§ **Task to carry out**
Exactly as written, return every line of the data below.

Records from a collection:
———
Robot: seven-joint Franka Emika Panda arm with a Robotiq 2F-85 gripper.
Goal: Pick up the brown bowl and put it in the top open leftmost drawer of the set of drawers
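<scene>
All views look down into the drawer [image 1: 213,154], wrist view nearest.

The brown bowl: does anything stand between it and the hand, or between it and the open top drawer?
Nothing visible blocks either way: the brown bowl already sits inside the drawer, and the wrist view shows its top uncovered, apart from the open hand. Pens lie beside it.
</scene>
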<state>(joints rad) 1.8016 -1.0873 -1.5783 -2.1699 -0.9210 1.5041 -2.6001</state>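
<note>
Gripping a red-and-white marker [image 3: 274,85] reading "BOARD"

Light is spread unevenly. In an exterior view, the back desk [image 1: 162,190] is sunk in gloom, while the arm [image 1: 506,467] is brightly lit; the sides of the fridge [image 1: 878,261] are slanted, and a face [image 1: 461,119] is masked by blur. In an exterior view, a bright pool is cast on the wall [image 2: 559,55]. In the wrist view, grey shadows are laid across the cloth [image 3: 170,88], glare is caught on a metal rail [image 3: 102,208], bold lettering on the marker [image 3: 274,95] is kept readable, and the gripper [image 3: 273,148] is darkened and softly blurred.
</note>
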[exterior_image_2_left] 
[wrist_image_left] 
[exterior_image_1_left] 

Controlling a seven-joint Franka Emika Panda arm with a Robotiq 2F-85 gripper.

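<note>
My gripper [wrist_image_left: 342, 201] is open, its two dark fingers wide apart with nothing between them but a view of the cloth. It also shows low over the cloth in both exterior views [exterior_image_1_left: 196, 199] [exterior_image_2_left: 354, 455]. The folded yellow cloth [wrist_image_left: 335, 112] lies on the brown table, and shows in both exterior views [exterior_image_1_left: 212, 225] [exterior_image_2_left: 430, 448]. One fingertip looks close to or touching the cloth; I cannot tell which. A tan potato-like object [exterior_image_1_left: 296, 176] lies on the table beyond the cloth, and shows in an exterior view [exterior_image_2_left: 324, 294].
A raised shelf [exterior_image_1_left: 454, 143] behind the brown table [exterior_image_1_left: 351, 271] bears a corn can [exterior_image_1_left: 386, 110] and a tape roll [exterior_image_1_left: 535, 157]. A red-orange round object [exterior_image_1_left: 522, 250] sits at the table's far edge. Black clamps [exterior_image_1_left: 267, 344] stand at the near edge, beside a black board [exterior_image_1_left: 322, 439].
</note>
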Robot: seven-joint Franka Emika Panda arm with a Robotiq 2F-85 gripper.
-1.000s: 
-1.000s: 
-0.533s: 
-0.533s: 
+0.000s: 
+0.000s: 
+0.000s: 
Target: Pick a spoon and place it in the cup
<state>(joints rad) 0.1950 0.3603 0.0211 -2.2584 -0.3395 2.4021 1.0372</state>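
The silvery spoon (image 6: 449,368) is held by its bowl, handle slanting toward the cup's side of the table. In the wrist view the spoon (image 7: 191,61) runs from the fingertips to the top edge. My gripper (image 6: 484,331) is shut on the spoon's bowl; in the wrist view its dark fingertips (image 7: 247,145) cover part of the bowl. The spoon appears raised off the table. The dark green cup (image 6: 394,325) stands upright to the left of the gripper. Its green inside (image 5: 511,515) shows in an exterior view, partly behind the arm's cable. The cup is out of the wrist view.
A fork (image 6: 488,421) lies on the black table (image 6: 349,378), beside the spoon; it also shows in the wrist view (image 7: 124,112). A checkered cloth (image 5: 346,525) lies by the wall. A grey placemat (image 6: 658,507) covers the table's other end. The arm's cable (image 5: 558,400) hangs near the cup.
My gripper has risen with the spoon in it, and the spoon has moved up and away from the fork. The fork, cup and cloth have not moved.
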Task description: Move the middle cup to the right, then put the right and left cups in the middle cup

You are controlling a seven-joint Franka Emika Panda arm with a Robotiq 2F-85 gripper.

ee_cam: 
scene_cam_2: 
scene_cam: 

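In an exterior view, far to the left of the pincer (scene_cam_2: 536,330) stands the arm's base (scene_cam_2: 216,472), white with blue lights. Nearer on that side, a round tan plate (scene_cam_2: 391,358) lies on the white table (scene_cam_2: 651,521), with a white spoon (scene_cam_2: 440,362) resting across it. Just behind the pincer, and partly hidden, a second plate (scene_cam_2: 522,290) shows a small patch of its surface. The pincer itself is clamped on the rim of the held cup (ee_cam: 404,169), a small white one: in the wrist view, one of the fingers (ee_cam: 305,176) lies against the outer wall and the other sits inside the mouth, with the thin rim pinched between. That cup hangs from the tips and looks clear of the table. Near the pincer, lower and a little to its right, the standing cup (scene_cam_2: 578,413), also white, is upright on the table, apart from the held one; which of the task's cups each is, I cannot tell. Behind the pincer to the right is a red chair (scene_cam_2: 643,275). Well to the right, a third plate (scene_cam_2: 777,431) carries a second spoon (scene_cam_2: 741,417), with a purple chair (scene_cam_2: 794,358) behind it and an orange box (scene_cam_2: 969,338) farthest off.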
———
§ **Solution to this task**
Robot: seven-joint Franka Emika Panda arm with a Robotiq 2F-85 gripper.
Goal: Pick up the brown bowl and put it in the top open leftmost drawer of the set of drawers
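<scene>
All views look down into the drawer [image 1: 213,154], wrist view nearest.

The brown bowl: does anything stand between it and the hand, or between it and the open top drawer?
Nothing visible blocks either way: the brown bowl already sits inside the drawer, and the wrist view shows its top uncovered, apart from the open hand. Pens lie beside it.
</scene>
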<state>(joints rad) 1.8016 -1.0873 -1.5783 -2.1699 -0.9210 1.5041 -2.6001</state>
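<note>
Gripping a red-and-white marker [image 3: 274,85] reading "BOARD"

Light is spread unevenly. In an exterior view, the back desk [image 1: 162,190] is sunk in gloom, while the arm [image 1: 506,467] is brightly lit; the sides of the fridge [image 1: 878,261] are slanted, and a face [image 1: 461,119] is masked by blur. In an exterior view, a bright pool is cast on the wall [image 2: 559,55]. In the wrist view, grey shadows are laid across the cloth [image 3: 170,88], glare is caught on a metal rail [image 3: 102,208], bold lettering on the marker [image 3: 274,95] is kept readable, and the gripper [image 3: 273,148] is darkened and softly blurred.
</note>
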[exterior_image_2_left] 
[wrist_image_left] 
[exterior_image_1_left] 

Controlling a seven-joint Franka Emika Panda arm with a Robotiq 2F-85 gripper.

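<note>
My gripper [wrist_image_left: 342, 201] is open, its two dark fingers wide apart with nothing between them but a view of the cloth. It also shows low over the cloth in both exterior views [exterior_image_1_left: 196, 199] [exterior_image_2_left: 354, 455]. The folded yellow cloth [wrist_image_left: 335, 112] lies on the brown table, and shows in both exterior views [exterior_image_1_left: 212, 225] [exterior_image_2_left: 430, 448]. One fingertip looks close to or touching the cloth; I cannot tell which. A tan potato-like object [exterior_image_1_left: 296, 176] lies on the table beyond the cloth, and shows in an exterior view [exterior_image_2_left: 324, 294].
A raised shelf [exterior_image_1_left: 454, 143] behind the brown table [exterior_image_1_left: 351, 271] bears a corn can [exterior_image_1_left: 386, 110] and a tape roll [exterior_image_1_left: 535, 157]. A red-orange round object [exterior_image_1_left: 522, 250] sits at the table's far edge. Black clamps [exterior_image_1_left: 267, 344] stand at the near edge, beside a black board [exterior_image_1_left: 322, 439].
</note>
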Robot: seven-joint Franka Emika Panda arm with a Robotiq 2F-85 gripper.
-1.000s: 
-1.000s: 
-0.533s: 
-0.533s: 
+0.000s: 
+0.000s: 
+0.000s: 
Target: Pick a spoon and place it in the cup
<state>(joints rad) 0.1950 0.3603 0.0211 -2.2584 -0.3395 2.4021 1.0372</state>
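The silvery spoon (image 6: 449,368) is held by its bowl, handle slanting toward the cup's side of the table. In the wrist view the spoon (image 7: 191,61) runs from the fingertips to the top edge. My gripper (image 6: 484,331) is shut on the spoon's bowl; in the wrist view its dark fingertips (image 7: 247,145) cover part of the bowl. The spoon appears raised off the table. The dark green cup (image 6: 394,325) stands upright to the left of the gripper. Its green inside (image 5: 511,515) shows in an exterior view, partly behind the arm's cable. The cup is out of the wrist view.
A fork (image 6: 488,421) lies on the black table (image 6: 349,378), beside the spoon; it also shows in the wrist view (image 7: 124,112). A checkered cloth (image 5: 346,525) lies by the wall. A grey placemat (image 6: 658,507) covers the table's other end. The arm's cable (image 5: 558,400) hangs near the cup.
My gripper has risen with the spoon in it, and the spoon has moved up and away from the fork. The fork, cup and cloth have not moved.
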Task description: Move the middle cup to the right, then put the right and left cups in the middle cup

You are controlling a seven-joint Franka Emika Panda arm with a Robotiq 2F-85 gripper.

ee_cam: 
scene_cam_2: 
scene_cam: 

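In an exterior view, far to the left of the pincer (scene_cam_2: 536,330) stands the arm's base (scene_cam_2: 216,472), white with blue lights. Nearer on that side, a round tan plate (scene_cam_2: 391,358) lies on the white table (scene_cam_2: 651,521), with a white spoon (scene_cam_2: 440,362) resting across it. Just behind the pincer, and partly hidden, a second plate (scene_cam_2: 522,290) shows a small patch of its surface. The pincer itself is clamped on the rim of the held cup (ee_cam: 404,169), a small white one: in the wrist view, one of the fingers (ee_cam: 305,176) lies against the outer wall and the other sits inside the mouth, with the thin rim pinched between. That cup hangs from the tips and looks clear of the table. Near the pincer, lower and a little to its right, the standing cup (scene_cam_2: 578,413), also white, is upright on the table, apart from the held one; which of the task's cups each is, I cannot tell. Behind the pincer to the right is a red chair (scene_cam_2: 643,275). Well to the right, a third plate (scene_cam_2: 777,431) carries a second spoon (scene_cam_2: 741,417), with a purple chair (scene_cam_2: 794,358) behind it and an orange box (scene_cam_2: 969,338) farthest off.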

With that, the output is complete.